For a good artiste it is a must to be a good human being. In this context Ashaji’s kindness and concern for people in need continues to be a noteworthy example. She has been running a charitable hospital since decades. Which other artiste has done that in Mumbai, a city which is all about I-Me-Myself ? It could not be a smooth task for her to keep the institution running and helping out those who do not have sufficient resources for medical treatment.
In addition, over time she has been in the forefront of film associations dedicated to the welfare of artistes and technicians. When in need Ashaji has been a friend indeed to film workers and artistes facing rough weather, and that too without ever wanting recognition and praise for her silent service. I would take this opportunity to salute Ashaji for standing by firmly with the film industry where fortunes can change drastically, a film industry which is associated by the public unfortunately only with glamour. Sometimes one wonders why Ashaji opted out of the movies prematurely. Maybe she was not satisfied with the roles offered to her of the clichéd mother figure who has to suffer and shed tears.Maybe she did not want to be a part of a system averse to writing strong roles for senior women artistes. Maybe she wished to quit at a point when there were no new challenges for her as an artiste.

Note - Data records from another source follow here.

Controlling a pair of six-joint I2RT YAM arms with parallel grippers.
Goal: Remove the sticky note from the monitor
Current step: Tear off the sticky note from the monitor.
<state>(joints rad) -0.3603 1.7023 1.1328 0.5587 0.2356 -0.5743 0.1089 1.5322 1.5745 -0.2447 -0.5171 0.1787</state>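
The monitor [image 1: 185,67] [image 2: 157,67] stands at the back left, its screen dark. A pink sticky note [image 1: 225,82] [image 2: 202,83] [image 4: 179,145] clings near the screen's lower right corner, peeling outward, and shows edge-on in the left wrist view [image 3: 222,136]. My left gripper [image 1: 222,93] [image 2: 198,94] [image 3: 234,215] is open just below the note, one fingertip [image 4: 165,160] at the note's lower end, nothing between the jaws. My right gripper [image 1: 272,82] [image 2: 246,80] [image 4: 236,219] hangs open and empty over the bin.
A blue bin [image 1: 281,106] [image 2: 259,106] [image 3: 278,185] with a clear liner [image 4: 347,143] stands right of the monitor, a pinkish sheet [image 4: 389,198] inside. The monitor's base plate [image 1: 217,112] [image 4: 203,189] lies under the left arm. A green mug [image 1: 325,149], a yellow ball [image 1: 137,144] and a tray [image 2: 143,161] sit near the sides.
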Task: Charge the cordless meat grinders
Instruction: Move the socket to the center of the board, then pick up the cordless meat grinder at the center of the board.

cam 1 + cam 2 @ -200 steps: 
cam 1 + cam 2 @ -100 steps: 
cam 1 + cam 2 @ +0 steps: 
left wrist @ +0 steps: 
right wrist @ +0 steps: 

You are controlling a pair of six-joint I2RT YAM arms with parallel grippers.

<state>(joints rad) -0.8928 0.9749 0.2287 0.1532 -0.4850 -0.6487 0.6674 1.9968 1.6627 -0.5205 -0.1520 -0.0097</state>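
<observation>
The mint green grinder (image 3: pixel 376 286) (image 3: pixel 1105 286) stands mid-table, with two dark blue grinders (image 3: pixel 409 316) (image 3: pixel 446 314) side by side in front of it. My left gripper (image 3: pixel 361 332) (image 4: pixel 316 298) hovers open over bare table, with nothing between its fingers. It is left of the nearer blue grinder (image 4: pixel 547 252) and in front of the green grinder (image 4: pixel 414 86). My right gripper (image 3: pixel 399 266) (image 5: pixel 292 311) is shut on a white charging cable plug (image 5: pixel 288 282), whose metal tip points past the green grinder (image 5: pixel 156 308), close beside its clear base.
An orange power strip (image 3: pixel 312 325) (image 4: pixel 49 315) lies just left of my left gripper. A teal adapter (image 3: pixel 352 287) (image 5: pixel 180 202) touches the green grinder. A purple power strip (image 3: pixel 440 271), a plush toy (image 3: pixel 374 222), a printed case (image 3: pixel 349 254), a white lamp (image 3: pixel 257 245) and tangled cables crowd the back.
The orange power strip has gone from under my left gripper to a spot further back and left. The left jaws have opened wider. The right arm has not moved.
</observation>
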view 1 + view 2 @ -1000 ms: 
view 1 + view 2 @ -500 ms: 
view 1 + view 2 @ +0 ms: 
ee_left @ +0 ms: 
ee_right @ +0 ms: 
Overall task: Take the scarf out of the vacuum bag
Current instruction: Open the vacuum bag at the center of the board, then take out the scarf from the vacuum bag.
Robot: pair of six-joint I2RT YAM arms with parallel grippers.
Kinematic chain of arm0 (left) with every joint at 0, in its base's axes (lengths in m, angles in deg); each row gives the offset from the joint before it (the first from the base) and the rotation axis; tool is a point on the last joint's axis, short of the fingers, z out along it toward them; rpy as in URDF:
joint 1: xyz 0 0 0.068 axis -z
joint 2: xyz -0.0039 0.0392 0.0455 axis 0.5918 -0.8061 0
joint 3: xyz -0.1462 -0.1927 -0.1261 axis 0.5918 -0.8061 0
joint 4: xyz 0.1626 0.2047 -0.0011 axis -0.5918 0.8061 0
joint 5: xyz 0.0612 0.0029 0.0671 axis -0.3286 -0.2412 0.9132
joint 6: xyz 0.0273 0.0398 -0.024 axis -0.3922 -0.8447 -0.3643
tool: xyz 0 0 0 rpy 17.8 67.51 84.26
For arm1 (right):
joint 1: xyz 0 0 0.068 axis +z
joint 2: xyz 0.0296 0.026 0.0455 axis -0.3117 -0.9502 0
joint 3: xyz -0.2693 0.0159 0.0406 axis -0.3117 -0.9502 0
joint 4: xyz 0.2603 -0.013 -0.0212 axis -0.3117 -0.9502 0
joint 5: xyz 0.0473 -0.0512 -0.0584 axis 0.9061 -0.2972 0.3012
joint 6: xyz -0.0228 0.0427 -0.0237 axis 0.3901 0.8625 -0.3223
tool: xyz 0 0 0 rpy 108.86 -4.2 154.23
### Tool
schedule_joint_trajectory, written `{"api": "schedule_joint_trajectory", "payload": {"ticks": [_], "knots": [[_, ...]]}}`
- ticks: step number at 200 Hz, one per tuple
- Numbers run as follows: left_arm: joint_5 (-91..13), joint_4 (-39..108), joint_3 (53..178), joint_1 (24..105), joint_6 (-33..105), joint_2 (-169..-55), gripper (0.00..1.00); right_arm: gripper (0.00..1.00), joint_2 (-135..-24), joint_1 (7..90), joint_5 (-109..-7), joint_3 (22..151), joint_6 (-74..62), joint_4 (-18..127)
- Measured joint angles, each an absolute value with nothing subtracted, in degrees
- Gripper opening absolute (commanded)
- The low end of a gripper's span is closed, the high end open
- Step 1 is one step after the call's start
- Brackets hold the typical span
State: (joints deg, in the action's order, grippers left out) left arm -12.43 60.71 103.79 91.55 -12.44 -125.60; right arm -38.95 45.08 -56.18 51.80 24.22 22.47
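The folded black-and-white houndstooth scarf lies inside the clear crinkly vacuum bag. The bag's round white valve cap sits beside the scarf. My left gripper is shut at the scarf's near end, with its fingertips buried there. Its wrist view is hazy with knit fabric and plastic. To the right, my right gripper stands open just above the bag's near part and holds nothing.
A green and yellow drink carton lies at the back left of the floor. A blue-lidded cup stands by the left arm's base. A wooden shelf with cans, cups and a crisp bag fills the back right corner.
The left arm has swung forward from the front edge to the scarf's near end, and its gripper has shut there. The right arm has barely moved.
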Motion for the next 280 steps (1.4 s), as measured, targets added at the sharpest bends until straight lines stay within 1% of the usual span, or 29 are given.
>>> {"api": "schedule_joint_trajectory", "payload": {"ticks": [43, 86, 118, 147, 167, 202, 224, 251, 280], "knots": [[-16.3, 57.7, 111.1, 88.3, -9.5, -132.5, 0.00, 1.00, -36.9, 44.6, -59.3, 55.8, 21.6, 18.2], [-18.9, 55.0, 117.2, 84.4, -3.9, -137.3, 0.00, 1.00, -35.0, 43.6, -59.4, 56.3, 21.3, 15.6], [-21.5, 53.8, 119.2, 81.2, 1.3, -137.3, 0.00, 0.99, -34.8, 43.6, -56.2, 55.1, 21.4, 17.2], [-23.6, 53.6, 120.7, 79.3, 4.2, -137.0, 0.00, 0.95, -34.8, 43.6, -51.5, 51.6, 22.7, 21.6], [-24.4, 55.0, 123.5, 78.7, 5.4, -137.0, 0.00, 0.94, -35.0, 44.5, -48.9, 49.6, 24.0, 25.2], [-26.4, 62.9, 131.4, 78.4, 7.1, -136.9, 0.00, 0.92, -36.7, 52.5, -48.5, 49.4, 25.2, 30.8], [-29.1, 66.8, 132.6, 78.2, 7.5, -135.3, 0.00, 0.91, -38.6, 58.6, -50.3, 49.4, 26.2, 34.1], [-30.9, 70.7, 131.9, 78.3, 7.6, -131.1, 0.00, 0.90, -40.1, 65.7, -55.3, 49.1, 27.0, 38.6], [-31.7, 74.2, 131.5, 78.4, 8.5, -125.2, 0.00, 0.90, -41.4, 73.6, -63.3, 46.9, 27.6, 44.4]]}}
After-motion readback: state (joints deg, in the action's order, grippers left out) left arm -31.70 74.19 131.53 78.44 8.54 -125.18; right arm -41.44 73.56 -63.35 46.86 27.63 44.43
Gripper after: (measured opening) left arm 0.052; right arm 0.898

Whatever the specific reason may be, we have had to accept her decision to stay away from the studios. The decision could not have been an easy one to take but she has, depriving me of the chance to be with her in the same frame.
All of us Khans have been blessed. Ashaji has been a family friend. We may not see her regularly but we know she is there for us, and we are there for her, just a phone call away. She joins us for our festive celebrations for the Ganpati puja, Christmas and Eid.She has treated my brothers Arbaaz and Sohail, and sisters Alvira and Arpita, like kids. She has watched us grow up. She has never been judgemental, she has been a part of our high phases and low.To be honest I was not at all sure if I could do justice to her many achievements in a foreword. This is the first foreword I have ever attempted. To my surprise my words flowed easily. Hopefully I have been able to express at least a fraction of my affection and regard for Ashaji, for her smiles and laughter and above all for her compassion for cinema, and the agonies and ecstasies she has faced in her life. Needless to say this autobiography by Ashaji was much needed. The Hit Girl has taken us through her journey belatedly. It was about time.
‘Achha Toh Hum Chalte Hain…’ went the lyrics of one of her
songs. She can never say goodbye really. Because movie stars may
come and go but Asha Parekh will remain in our hearts forever.
The superstar actor at the outset excelled as a romantic hero in Maine Pyaar Kiya and Hum Aapke Hain Koun..! Being Human is his credo. In recent years, he has belted out mega-blockbusters such as Dabangg, Ek Tha Tiger, Bajrangi Bhaijaan and Sultan.